E, ovviamente, in tutto 'sto teen zombie drama, le sorelle Iris e Hope (interpretate da Aliyah Roayele e Aleza Mansour) vengono a sapere che papà Dr. Bennet (Joe Holt) - che nel frattempo ha detto “mo' la civilizzazione è un fattaccio vostro, io me ne vado via a fare il vaccino” - è tipo in super pericolo.
E, sempre ovviamente, le due ragazze ribelli partono insieme ai compagni Elton (Nicolas Cantu) e Silas (Hal Cumpston) verso una New York che della New York, tipo, c'ha solo le strade intasate e gli zombie alla moda, per ritrovare papà.
Sarà una passeggiata campestre domenicale? No, non sarà una passeggiata campestre domenicale.
Come promesso, si ritorna a camminare. A camminare nelle desolate strade grigie e inquietantemente patinate dell'America degli inseguiti e degli inseguitori. Della morte che ha preso vita attraverso il volto di chi ami, di chi avresti giusto giusto salutato, o di qualche ignaro passante che manco avresti notato (se non fosse che ora ti vuole mangiare il fegato). L'America dello zombie cattivo sì, ma l'essere umano, eh, è cattivo pure il doppio.

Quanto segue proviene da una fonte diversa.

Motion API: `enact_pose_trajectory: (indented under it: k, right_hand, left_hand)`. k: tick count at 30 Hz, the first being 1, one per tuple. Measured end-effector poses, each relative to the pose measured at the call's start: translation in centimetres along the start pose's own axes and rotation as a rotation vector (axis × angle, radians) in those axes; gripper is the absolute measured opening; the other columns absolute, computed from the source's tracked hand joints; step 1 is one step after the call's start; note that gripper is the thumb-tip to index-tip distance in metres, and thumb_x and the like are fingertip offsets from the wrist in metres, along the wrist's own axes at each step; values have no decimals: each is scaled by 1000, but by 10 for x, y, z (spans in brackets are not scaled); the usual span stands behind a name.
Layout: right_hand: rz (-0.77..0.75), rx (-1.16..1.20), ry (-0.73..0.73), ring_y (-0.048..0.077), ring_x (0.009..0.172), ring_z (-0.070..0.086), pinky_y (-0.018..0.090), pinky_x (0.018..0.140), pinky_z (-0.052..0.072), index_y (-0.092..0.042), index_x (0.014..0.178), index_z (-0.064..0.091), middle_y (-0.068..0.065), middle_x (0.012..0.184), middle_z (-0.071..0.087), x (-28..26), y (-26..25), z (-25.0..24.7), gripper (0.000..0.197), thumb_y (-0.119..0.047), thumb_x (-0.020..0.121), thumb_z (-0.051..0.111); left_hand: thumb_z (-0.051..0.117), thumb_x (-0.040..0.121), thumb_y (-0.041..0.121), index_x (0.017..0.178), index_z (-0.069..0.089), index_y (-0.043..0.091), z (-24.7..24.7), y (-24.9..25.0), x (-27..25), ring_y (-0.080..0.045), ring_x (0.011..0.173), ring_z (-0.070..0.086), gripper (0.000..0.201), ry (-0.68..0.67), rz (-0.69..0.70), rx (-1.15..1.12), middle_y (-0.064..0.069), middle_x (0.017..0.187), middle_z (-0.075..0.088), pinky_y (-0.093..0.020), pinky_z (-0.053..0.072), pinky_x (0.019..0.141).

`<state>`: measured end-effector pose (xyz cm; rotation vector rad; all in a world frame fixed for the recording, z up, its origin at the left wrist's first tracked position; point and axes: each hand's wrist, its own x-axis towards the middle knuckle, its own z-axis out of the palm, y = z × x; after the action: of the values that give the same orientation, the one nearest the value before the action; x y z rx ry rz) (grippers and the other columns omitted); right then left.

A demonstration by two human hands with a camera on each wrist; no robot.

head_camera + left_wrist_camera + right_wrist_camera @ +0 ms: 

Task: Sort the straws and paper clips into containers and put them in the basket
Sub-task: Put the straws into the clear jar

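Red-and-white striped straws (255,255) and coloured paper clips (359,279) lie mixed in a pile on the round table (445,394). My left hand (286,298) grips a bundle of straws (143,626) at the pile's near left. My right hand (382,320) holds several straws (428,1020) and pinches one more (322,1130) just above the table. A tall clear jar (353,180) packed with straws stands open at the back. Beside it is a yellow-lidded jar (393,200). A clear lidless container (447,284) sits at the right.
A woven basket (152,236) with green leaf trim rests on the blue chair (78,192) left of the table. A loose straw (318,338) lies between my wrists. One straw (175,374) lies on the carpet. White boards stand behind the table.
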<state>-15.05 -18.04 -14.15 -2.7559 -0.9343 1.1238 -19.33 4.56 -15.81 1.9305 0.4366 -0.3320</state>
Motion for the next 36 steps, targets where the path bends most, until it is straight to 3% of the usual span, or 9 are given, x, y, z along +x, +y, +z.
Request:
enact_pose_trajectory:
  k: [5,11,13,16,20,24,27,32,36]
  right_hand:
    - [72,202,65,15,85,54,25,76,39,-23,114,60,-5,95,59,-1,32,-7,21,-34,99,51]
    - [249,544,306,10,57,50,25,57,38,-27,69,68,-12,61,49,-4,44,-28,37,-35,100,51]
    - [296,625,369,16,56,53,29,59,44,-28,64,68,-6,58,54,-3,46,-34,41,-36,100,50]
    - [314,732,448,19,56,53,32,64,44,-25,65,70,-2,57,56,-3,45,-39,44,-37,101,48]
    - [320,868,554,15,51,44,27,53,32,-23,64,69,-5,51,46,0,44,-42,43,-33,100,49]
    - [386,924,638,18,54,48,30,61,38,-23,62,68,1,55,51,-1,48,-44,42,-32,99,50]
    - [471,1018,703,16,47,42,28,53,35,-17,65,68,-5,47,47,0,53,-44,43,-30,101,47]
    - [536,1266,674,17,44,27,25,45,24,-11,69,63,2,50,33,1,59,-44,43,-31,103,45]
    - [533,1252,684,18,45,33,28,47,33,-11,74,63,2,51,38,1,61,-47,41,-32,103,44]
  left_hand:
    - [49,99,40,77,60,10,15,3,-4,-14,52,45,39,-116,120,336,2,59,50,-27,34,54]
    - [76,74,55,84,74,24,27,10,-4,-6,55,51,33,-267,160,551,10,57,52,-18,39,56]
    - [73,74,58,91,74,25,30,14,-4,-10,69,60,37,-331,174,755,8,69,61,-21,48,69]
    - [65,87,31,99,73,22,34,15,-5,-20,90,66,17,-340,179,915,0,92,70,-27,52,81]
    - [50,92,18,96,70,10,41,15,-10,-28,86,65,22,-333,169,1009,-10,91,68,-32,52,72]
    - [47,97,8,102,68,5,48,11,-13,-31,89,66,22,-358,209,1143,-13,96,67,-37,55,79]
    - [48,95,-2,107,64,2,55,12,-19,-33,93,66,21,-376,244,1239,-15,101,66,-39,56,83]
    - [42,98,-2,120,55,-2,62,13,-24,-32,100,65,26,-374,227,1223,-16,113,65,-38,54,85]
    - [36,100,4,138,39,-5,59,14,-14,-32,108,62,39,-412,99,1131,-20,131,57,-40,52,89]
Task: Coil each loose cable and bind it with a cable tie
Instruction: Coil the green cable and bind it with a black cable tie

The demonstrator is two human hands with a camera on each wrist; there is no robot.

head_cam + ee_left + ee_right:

Della sopravvivenza, del proviamo a mettere a posto le cose e dei sorrisi che si contano sulle dita mozzate di un povero disgraziato. Lo facciamo dopo diversi mesi dal quasi finale di decima stagione della mamma serie (che è tornata con il finale vero, o episodio speciale, o quello che volete) e dello spin-off che va un po' dove gli pare e che tra poco ci sorprenderà con una nuova stagione.
Sì ritorna, sì, ma qua la strada è ben diversa, almeno nell'apparenza. Non ci son connessioni direttissime (per ora) con il resto dello zombieverse. È totalmente a sé stante nelle sue due stagioni complessive e già anticipate. Viaggia anche lei per conto suo, ma un po' più lontano, con preamboli simili ma diversi, anche se di mezzo ci sono sempre Scott M. Gimple (al momento direttore artistico di tutta la baracca) e Matthew Negrette (che di casa zombie certo non è nuovo).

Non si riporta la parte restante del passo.